Rinn and his collaborators reported that RNA CaptureSeq did not introduce PCR amplification bias and was capable of accurately reflecting the gene expression profiles of the original sample, enabling quantitative analysis of transcripts. But a potential limitation of RNA CaptureSeq is that it relies on tiling arrays, and the capture reagents don’t add to the fidelity of the experiment, says Gerstein. "They don’t perfectly pick out what you want to sequence. Often, lots of other bits of the genome come along for the ride," he says. "The problem is, for detailed quantification and assessment of how many of a particular RNA species you have, they're really very distorting."

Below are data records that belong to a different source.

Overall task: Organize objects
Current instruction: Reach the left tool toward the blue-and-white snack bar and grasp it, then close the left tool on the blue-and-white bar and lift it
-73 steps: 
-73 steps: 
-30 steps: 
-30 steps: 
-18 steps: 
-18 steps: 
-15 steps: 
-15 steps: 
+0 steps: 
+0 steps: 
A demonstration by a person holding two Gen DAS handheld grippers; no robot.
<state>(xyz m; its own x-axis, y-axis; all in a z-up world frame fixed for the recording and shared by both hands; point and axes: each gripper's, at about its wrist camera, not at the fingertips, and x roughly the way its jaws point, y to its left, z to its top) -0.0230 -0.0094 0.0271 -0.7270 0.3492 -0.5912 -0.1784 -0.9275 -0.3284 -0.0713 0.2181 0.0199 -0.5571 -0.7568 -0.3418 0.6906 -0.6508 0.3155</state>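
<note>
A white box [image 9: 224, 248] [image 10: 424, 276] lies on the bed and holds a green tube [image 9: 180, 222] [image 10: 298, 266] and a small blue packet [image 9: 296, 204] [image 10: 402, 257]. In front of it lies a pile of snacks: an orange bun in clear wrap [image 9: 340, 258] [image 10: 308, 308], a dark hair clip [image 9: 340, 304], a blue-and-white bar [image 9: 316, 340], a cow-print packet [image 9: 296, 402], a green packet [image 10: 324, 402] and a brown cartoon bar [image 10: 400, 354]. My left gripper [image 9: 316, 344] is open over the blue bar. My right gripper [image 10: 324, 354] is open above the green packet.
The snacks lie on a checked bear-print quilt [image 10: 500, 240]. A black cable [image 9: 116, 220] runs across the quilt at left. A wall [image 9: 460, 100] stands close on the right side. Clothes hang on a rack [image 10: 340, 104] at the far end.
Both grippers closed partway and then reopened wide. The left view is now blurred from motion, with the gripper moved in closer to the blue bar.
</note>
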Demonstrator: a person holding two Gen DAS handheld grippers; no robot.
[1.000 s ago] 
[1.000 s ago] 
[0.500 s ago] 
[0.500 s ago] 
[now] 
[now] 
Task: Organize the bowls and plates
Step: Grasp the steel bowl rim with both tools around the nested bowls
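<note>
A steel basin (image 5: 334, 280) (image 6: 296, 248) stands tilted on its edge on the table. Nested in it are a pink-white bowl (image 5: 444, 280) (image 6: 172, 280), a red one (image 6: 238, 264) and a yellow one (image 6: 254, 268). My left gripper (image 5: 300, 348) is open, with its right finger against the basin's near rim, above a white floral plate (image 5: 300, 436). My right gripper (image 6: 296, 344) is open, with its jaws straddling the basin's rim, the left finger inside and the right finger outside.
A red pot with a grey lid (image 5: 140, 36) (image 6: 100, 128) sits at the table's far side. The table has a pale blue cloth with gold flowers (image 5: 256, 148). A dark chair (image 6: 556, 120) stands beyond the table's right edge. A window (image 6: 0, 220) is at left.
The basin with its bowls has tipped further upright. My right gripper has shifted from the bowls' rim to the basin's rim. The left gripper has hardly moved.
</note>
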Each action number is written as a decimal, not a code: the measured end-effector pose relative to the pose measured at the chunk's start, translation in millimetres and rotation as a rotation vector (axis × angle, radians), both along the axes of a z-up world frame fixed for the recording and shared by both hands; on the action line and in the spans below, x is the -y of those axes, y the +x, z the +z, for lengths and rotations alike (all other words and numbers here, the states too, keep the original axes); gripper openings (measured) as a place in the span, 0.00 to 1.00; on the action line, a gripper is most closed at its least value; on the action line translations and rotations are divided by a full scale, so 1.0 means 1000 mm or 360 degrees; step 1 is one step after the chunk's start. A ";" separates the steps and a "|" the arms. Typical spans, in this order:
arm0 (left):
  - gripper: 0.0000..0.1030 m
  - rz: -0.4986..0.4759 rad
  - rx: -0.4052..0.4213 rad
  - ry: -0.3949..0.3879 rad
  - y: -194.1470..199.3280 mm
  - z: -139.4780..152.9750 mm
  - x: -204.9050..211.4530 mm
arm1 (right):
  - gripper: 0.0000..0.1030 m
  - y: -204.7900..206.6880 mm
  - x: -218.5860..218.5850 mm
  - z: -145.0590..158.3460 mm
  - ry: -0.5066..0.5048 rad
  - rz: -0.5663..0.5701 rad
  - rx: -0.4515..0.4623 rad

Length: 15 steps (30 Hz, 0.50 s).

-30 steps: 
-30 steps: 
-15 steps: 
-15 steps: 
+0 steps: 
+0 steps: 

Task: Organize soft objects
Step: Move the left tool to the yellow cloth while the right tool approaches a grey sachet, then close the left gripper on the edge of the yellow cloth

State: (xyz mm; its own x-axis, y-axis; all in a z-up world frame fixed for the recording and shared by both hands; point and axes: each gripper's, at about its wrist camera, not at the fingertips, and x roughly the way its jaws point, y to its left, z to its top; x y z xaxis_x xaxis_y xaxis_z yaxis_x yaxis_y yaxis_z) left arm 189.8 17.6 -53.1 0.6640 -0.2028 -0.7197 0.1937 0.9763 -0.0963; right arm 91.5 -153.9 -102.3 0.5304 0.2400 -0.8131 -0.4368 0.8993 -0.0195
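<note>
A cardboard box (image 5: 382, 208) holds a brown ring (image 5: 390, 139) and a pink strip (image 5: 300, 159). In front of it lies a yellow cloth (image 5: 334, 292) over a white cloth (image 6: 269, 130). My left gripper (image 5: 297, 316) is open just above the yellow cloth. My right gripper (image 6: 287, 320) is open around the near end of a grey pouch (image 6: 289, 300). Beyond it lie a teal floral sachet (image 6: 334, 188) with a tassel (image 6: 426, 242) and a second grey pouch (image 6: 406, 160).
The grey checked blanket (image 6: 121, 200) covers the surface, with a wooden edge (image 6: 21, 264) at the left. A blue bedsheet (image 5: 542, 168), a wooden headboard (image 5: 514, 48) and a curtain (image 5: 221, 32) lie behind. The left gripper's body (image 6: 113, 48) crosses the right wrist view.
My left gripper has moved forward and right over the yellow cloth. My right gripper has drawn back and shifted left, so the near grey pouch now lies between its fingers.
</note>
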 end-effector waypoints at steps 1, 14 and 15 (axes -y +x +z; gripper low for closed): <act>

Moreover, RNA CaptureSeq could be considered a stop-gap measure as sequencing technologies become less and less expensive. "If you can do RNA sequencing super cheap, and you can sequence a thousand times more than we can now at the same price, you wouldn't want to have that capture reagent because it just creates noise or mess, and you would just run your sequencer more and more," says Gerstein. "It's sort of the same argument that people make relative to exome sequencing versus whole genome sequencing. Exome sequencing is clearly a transient technology, as sequencing gets cheaper and cheaper."
In the end, targeted approaches are crucial for fully understanding the complexity of the human transcriptome, says Rinn. "Transcription regulation is much, much more complex than we ever thought, and each gene locus has actually got many different variants of the same gene. And this kind of approach can get at the depth in a targeted, hypothesis-driven way to understand those regions."
1. ENCODE Project Consortium. 2007. Identification and analysis of functional elements in 1% of the human genome by the ENCODE pilot project. Nature 447(7146):799-816.
2. Howald, C., A. Tanzer, J. Chrast, F. Kokocinski, T. Derrien, N. Walters, J. M. Gonzalez, A. Frankish, B. L. Aken, T. Hourlier, J. H. Vogel, S. White, S. Searle, J. Harrow, T. J. Hubbard, R. Guigó, and A. Reymond. 2012. Combining RT-PCR-seq and RNA-seq to catalog all genic elements encoded in the human genome. Genome Res 22(9):1698-710.
3. Mercer, T. R., D. J. Gerhardt, M. E. Dinger, J. Crawford, C. Trapnell, J. A. Jeddeloh, J. S. Mattick, and J. L. Rinn. 2011. Targeted RNA sequencing reveals the deep complexity of the human transcriptome. Nat Biotechnol 30(1):99-104.